Other common side effects include
- Feeling or being sick – this is usually well controlled with anti sickness drugs
- Hair loss affects about 7 out of 10 (70%) people treated with etoposide
- Diarrhoea – drink plenty of fluid and tell your doctor if diarrhoea becomes severe or continues for more than 3 days
- Mouth sores
- A metallic taste when having the etoposide through a drip
- Inflammation around the drip site – if you notice any signs of redness, swelling or leaking at your drip site, tell your chemotherapy nurse immediately
- Your blood pressure can drop if etoposide is given too quickly – if you feel dizzy or faint, call your nurse straight away to slow your drip down
- Loss of appetite affects about 1 in 8 people (12%) having etoposide
- This drug may have a harmful effect on a developing baby – do talk to your doctor about contraception before having treatment if there is any chance that you or your partner could become pregnant
Between 1 and 10 in every 100 people have one or more of these.
- Women may stop having periods (amenorrhoea) – this may be temporary
- Loss of fertility – we don’t know exactly how this drug affects fertility so do talk with your doctor before starting treatment if this is important to you
- Brown marks may temporarily appear on the skin along the line of the vein where you have fluorouracil injected
- Watery eyes from increased production of tears
- Gritty eyes and blurred vision affect some people
- Sensitivity to sunlight after fluorouracil – don’t sit out in the sun, and cover up or use sun block on exposed skin
- Reddening of the skin may occur in areas where you have had radiotherapy in the past, and the skin may get dry and flaky and feel sore and hot – this goes away on its own but keep affected areas out of the sun
- Skin rashes, which may be itchy
Fewer than 1 in 100 people have these.
- An allergic reaction in 1 or 2 out of every 100 people (1 to 2%) treated with etoposide – let your treatment team know if you have chills, fever, wheezing, a fast heart rate, drop in blood pressure or swelling of the face
- There is a small risk that you may get a second cancer some years after etoposide treatment
- Permanently darker skin
- Chest pain (angina) or a heart attack
- Confusion or unsteadiness
Not everyone will get these side effects. You may have none or several. A side effect may get worse through your course of treatment. Or you may have more side effects as the course goes on. This depends on
- How many times you've had a drug before
- Your general health
- How much of the drug you have (the dose)
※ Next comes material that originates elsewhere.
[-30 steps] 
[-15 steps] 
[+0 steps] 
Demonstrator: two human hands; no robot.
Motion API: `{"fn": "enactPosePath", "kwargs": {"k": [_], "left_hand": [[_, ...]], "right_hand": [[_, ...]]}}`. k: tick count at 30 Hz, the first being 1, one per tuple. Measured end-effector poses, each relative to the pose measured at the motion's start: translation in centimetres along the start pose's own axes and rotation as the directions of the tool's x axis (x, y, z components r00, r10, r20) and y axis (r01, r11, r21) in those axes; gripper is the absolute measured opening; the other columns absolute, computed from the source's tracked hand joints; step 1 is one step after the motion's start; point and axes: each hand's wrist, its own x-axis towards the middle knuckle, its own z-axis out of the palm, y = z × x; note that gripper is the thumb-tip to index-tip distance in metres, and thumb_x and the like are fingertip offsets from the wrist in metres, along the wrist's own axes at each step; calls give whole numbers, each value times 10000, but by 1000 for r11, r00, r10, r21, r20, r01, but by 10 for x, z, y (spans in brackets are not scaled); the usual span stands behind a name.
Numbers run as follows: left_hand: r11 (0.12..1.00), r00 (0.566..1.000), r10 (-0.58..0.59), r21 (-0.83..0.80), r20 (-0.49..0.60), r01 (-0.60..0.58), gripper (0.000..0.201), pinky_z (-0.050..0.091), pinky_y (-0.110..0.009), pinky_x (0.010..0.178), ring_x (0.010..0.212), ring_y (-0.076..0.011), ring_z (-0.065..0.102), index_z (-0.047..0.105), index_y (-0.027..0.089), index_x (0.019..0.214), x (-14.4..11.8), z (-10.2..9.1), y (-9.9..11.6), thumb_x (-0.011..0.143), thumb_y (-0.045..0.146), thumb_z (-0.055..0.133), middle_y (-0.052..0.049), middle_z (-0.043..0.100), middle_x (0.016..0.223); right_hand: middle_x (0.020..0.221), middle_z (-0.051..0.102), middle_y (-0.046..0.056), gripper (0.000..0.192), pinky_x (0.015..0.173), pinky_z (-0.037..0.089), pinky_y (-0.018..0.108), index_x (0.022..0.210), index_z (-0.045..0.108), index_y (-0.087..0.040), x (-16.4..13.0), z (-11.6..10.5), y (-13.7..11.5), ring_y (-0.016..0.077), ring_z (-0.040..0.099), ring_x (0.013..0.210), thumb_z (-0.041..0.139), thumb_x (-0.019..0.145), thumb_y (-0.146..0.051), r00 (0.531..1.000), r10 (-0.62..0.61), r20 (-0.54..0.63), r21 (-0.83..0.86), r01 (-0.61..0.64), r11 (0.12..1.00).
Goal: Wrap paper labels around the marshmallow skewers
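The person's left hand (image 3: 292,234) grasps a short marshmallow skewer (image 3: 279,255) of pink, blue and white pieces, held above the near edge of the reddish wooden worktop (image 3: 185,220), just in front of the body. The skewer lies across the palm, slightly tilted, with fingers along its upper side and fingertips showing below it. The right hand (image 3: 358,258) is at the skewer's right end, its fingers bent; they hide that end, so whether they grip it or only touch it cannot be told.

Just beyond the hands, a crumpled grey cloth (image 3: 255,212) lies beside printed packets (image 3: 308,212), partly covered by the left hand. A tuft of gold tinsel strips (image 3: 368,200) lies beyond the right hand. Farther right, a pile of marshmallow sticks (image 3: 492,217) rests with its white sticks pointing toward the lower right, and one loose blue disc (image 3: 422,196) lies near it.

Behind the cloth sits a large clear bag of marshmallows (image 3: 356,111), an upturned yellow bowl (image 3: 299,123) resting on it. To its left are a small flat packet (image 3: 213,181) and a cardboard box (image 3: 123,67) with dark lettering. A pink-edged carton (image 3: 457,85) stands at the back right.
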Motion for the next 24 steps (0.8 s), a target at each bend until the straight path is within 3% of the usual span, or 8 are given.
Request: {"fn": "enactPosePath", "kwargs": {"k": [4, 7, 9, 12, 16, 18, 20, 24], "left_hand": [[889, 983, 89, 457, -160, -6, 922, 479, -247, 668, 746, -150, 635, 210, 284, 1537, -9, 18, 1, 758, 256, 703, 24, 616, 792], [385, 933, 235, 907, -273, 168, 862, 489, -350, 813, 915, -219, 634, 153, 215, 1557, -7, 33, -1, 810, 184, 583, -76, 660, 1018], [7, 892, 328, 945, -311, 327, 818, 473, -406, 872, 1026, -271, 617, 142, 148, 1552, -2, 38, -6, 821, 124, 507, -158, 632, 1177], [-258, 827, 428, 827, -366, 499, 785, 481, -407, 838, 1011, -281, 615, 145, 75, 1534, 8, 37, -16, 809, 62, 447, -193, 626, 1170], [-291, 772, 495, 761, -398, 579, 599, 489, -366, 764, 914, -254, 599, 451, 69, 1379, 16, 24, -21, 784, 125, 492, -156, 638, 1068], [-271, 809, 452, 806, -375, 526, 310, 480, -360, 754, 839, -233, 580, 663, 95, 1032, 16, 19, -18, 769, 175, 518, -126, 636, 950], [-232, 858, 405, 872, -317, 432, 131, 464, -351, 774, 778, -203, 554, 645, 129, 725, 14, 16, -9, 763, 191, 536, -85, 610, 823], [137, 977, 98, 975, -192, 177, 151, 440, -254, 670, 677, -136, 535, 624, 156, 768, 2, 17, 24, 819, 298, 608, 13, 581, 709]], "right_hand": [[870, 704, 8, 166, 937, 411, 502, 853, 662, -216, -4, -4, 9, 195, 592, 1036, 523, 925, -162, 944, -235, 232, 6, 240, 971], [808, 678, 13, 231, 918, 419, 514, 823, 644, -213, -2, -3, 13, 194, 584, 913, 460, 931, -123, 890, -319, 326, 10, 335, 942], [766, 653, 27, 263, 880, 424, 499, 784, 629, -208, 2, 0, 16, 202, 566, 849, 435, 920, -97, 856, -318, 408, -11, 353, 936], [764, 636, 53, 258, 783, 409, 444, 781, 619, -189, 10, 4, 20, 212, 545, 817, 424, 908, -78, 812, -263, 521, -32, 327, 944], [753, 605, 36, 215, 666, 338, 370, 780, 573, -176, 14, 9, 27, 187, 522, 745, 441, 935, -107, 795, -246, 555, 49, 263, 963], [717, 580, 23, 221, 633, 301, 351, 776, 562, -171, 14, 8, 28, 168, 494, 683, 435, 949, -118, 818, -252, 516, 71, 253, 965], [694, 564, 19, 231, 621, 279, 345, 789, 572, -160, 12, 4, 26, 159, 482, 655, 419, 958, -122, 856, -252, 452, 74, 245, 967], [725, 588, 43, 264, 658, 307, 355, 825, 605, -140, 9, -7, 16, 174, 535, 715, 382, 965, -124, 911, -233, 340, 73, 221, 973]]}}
- Other drugs you are having
Talk to your doctor, pharmacist or nurse about all your side effects so they can help you manage them. Your nurse will give you a contact number. You can ring them if you have any questions or problems. They can give you advice or reassure you. If in doubt, call them.
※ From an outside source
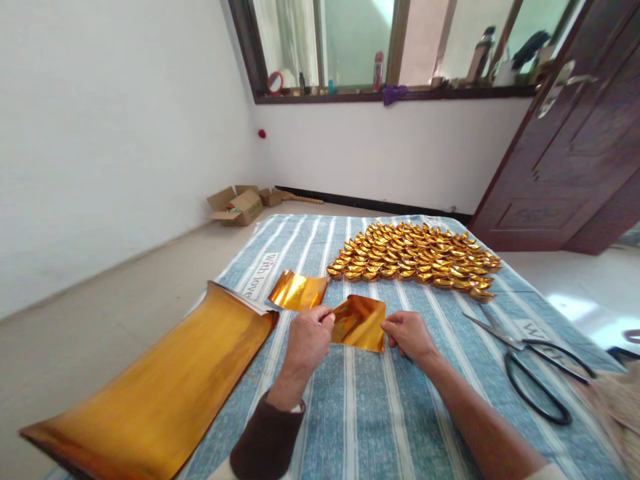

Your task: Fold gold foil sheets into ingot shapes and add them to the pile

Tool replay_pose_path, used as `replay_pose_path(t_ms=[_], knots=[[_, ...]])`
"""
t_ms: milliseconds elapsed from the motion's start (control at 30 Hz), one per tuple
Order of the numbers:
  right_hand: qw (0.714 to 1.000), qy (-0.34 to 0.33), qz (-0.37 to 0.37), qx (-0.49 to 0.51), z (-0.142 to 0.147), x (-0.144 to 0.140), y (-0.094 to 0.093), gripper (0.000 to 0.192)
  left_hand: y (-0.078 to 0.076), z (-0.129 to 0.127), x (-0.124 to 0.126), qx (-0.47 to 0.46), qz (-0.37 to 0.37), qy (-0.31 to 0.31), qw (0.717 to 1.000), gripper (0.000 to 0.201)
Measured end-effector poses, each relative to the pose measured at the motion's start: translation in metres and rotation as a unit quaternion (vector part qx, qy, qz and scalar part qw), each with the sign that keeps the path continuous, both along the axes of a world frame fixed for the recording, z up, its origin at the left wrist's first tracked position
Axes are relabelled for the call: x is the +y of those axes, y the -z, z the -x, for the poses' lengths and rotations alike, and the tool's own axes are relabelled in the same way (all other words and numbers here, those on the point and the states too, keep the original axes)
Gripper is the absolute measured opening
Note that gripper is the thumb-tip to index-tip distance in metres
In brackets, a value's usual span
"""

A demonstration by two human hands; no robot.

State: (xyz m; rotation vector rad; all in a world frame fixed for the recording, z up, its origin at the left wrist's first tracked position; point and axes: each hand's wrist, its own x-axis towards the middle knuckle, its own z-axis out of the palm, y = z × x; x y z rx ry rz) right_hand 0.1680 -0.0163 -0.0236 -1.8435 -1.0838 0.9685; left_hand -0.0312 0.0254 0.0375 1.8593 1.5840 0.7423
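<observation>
A square of gold foil paper (361, 323) is stretched between my two hands above the striped cloth. My left hand (311, 333) pinches its left edge, and my right hand (409, 335) pinches the right edge. Just behind my left hand lies a small curled stack of gold foil squares (299, 291). To the left rests a large stack of gold foil sheets (150, 387), its ends curling up. Many folded gold foil ingots (415, 257) stand in close rows at the back right.
Open scissors (517, 345) with black handles lie on the striped tablecloth (320, 240) at the right. An open cardboard box (240, 205) sits on the floor beyond the table. A dark red door (565, 147) stands at the right, and bottles line the window sill (330, 97).
</observation>
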Motion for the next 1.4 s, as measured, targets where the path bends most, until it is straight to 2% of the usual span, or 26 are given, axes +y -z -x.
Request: replay_pose_path(t_ms=[133, 433, 633, 800, 900, 967, 1067, 1133, 1267, 1400], knots=[[0.997, 0.022, -0.017, 0.075, -0.006, 0.001, 0.001, 0.012, 0.001, 0.001, 0.001, -0.052, 0.051, 0.012, 0.997, 0.023], [0.976, 0.02, -0.101, 0.194, -0.021, 0.002, 0.002, 0.025, 0.01, 0.003, 0.004, -0.119, 0.003, 0.042, 0.992, 0.021], [0.968, 0.016, -0.188, 0.162, -0.03, 0.001, 0.001, 0.023, 0.013, 0.005, 0.008, -0.17, -0.078, 0.1, 0.977, 0.023], [0.96, 0.005, -0.266, 0.086, -0.04, 0.0, 0.005, 0.009, 0.024, 0.008, 0.013, -0.215, -0.078, 0.177, 0.957, 0.023], [0.955, -0.027, -0.292, 0.043, -0.047, -0.004, 0.007, 0.002, 0.035, 0.009, 0.017, -0.16, -0.067, 0.222, 0.96, 0.023], [0.951, -0.076, -0.298, -0.01, -0.053, -0.007, 0.008, 0.009, 0.04, 0.009, 0.019, -0.081, -0.068, 0.258, 0.96, 0.025], [0.935, -0.165, -0.287, -0.125, -0.062, -0.01, 0.012, 0.019, 0.041, 0.009, 0.018, 0.047, -0.065, 0.3, 0.951, 0.027], [0.927, -0.194, -0.264, -0.181, -0.066, -0.011, 0.014, 0.021, 0.039, 0.01, 0.017, 0.105, -0.054, 0.313, 0.942, 0.025], [0.919, -0.231, -0.208, -0.242, -0.069, -0.013, 0.014, 0.023, 0.033, 0.012, 0.014, 0.151, -0.034, 0.332, 0.93, 0.021], [0.911, -0.255, -0.181, -0.267, -0.067, -0.015, 0.009, 0.036, 0.03, 0.013, 0.014, 0.161, -0.033, 0.35, 0.922, 0.019]])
Tell your doctor about any other medicines you are taking, including vitamins, herbal supplements and other over the counter remedies – some drugs can react together.
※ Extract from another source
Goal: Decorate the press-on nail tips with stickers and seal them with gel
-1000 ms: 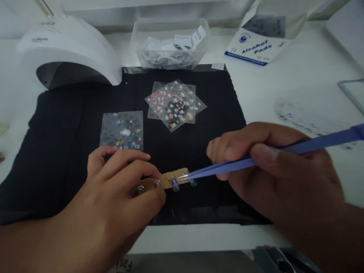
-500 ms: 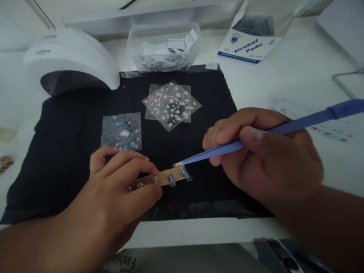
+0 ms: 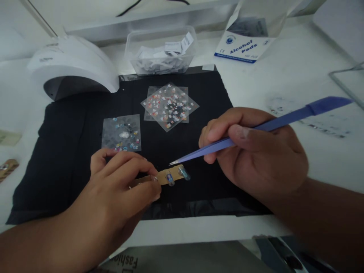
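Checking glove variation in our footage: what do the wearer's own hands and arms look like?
Left hand and right hand are ungloved, five-fingered; no rings, watch or bracelets show. The forearms are bare as far as visible, with no sleeves, cables or markings.

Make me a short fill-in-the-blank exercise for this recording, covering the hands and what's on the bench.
1. The right hand holds a pair of bluish ____.
2. Just past the left hand, the tan strip carries ____ coloured nail-shaped pieces.
3. On the white box, the word after "Alcohol" is ____.
4. The cloth under the overlapping sheets is ____ in colour.

Missing words: tweezers; two; Pads; black.
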A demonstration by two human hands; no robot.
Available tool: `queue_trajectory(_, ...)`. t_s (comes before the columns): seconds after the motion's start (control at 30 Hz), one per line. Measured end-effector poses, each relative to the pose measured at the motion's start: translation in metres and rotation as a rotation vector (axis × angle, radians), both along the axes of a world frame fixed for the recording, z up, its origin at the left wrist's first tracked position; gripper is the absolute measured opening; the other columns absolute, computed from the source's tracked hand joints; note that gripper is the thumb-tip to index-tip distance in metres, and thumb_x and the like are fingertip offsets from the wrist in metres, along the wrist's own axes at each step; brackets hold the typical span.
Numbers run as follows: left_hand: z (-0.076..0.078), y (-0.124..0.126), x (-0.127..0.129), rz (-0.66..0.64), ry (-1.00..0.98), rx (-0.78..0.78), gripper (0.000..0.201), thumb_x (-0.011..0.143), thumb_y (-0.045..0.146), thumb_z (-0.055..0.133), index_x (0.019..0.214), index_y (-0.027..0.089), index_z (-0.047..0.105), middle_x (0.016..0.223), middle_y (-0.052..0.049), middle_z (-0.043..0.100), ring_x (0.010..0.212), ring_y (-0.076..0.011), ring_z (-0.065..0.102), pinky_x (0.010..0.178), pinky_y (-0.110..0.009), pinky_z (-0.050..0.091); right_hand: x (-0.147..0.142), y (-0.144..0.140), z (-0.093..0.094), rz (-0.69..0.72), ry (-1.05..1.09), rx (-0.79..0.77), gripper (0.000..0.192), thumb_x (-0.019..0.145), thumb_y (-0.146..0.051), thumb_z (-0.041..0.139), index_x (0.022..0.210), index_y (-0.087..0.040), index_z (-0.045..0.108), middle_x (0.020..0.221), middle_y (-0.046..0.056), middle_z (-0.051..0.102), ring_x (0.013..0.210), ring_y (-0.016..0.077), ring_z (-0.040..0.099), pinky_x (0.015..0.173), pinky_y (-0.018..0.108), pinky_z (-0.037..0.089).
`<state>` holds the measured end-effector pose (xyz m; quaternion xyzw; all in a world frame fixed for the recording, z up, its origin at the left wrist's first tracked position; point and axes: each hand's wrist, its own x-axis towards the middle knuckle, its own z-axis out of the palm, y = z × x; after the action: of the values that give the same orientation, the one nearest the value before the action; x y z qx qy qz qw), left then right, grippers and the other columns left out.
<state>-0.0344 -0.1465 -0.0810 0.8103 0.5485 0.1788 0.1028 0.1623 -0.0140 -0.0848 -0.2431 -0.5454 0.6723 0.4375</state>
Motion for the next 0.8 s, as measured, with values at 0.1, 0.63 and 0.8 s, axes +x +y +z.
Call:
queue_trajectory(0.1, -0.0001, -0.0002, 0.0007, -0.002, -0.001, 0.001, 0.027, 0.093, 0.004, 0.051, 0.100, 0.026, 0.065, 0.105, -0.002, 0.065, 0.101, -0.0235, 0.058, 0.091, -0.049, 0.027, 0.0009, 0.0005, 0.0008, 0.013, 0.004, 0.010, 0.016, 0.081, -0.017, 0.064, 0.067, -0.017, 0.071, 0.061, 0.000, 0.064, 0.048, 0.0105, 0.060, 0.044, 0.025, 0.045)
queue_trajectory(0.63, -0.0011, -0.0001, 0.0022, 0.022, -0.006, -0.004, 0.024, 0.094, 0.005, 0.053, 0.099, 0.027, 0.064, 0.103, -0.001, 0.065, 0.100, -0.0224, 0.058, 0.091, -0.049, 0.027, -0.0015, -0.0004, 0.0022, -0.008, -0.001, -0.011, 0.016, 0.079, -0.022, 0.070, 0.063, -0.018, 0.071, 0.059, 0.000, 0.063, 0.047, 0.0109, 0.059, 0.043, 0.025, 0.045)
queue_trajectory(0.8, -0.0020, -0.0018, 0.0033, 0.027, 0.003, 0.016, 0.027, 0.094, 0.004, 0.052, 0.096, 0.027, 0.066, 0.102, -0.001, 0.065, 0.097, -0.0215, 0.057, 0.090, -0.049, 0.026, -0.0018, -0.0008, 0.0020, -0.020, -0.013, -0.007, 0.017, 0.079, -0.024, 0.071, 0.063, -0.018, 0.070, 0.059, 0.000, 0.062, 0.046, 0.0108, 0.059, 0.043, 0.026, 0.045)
You should not have immunisations with live vaccines while you are having chemotherapy or for at least 6 months afterwards. In the UK, these include rubella, mumps, measles (usually given together as MMR), BCG and yellow fever. You can have other vaccines, but they may not give you as much protection as usual until your immune system has fully recovered from your chemotherapy.
It is safe for you to be in contact with other people who've had live vaccines as injections. There can be problems with oral vaccines, but not many people in the UK have oral vaccines now. So there is usually no problem in being with any baby or child who has recently had any vaccination in the UK. You might need to make sure that you aren't in contact with anyone who has had oral polio, cholera or typhoid vaccination recently, particularly if you live abroad.